(Work item):
Instruction for the entries that follow: retype exactly the lines from the line with "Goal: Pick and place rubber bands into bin" to the line with "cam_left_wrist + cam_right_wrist", both included, and omit all others.

Provided entries START

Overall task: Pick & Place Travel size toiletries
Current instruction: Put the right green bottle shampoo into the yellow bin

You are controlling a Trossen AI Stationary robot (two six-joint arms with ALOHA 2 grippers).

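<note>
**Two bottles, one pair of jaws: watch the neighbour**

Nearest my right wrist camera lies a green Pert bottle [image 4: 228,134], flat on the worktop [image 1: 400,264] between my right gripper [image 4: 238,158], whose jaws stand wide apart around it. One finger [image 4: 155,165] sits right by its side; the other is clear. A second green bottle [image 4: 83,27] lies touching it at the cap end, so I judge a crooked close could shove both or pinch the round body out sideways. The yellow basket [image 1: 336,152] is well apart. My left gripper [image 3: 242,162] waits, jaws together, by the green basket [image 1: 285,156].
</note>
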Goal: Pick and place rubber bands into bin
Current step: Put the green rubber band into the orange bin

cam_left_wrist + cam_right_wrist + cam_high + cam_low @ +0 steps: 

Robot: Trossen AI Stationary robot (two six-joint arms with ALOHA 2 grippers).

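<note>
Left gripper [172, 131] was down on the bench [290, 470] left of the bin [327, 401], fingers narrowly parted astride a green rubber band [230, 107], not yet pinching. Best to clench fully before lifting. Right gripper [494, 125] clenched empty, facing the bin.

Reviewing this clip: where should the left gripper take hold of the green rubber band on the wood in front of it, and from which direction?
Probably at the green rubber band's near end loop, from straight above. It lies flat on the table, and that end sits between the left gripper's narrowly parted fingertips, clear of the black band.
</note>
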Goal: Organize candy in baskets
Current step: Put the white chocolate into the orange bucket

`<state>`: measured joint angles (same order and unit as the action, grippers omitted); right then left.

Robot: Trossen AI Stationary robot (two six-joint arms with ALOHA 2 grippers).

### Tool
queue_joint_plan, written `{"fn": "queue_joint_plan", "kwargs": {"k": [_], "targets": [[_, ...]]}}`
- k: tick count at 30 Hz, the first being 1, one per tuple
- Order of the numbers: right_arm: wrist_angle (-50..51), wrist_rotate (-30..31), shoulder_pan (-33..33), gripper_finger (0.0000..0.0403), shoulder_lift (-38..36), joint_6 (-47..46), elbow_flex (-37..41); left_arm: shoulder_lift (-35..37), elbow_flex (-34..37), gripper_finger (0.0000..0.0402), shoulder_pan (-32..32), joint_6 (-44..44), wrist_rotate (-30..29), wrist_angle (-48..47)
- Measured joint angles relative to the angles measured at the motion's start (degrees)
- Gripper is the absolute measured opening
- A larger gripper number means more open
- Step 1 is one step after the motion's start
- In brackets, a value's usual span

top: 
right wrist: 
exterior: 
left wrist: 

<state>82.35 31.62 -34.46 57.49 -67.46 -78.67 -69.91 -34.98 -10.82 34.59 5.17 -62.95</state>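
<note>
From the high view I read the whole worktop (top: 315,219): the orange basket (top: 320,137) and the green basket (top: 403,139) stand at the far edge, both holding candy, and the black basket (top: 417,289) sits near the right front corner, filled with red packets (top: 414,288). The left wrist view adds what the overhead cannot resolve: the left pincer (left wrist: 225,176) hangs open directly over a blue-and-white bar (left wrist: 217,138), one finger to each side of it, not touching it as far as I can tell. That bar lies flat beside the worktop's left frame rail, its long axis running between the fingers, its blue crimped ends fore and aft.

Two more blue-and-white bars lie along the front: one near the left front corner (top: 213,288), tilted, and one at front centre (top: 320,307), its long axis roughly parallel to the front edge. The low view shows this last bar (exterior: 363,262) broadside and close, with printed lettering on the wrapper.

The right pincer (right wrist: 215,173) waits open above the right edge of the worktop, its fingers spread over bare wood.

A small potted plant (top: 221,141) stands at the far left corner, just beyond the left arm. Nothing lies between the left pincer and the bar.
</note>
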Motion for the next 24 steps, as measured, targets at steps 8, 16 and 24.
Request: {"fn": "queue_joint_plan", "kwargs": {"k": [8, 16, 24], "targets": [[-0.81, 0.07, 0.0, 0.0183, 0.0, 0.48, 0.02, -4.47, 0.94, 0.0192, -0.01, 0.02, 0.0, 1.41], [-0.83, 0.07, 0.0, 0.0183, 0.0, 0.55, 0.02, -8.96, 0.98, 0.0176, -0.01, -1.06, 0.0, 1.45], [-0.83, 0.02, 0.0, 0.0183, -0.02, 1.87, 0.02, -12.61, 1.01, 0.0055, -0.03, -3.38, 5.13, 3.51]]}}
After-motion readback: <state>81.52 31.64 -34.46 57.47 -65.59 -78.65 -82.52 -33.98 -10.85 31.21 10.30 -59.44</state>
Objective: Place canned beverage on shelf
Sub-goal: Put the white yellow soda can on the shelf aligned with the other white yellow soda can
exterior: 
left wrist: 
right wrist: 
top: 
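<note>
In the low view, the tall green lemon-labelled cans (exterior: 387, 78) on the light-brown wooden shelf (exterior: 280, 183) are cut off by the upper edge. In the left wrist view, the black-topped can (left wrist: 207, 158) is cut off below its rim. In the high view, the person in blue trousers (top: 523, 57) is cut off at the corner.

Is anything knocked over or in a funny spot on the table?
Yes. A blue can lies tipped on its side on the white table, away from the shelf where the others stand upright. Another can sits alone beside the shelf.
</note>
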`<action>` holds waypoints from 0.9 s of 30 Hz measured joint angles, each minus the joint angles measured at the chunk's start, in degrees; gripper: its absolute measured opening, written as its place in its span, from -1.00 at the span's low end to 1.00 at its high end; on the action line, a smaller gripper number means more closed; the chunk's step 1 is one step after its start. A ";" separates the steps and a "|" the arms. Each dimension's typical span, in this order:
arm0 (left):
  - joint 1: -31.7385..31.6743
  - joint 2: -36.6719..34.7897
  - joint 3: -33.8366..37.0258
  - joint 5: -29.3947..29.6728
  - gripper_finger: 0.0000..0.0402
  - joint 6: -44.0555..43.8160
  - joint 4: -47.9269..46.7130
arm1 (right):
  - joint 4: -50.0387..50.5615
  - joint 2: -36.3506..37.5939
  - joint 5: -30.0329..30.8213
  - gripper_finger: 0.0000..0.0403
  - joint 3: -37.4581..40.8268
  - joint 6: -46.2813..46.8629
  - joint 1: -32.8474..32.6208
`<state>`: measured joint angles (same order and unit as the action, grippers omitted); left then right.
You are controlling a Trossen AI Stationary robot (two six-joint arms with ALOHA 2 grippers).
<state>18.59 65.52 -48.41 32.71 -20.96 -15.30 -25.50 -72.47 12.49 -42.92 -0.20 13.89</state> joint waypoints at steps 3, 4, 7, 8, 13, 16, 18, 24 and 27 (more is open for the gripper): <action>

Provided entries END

(Solved problem):
Goal: Pick and place rubber bands into bin
Current step: Put the green rubber band into the orange bin

cam_left_wrist + cam_right_wrist + cam_high + cam_low @ +0 steps: 

The exercise has been fully completed.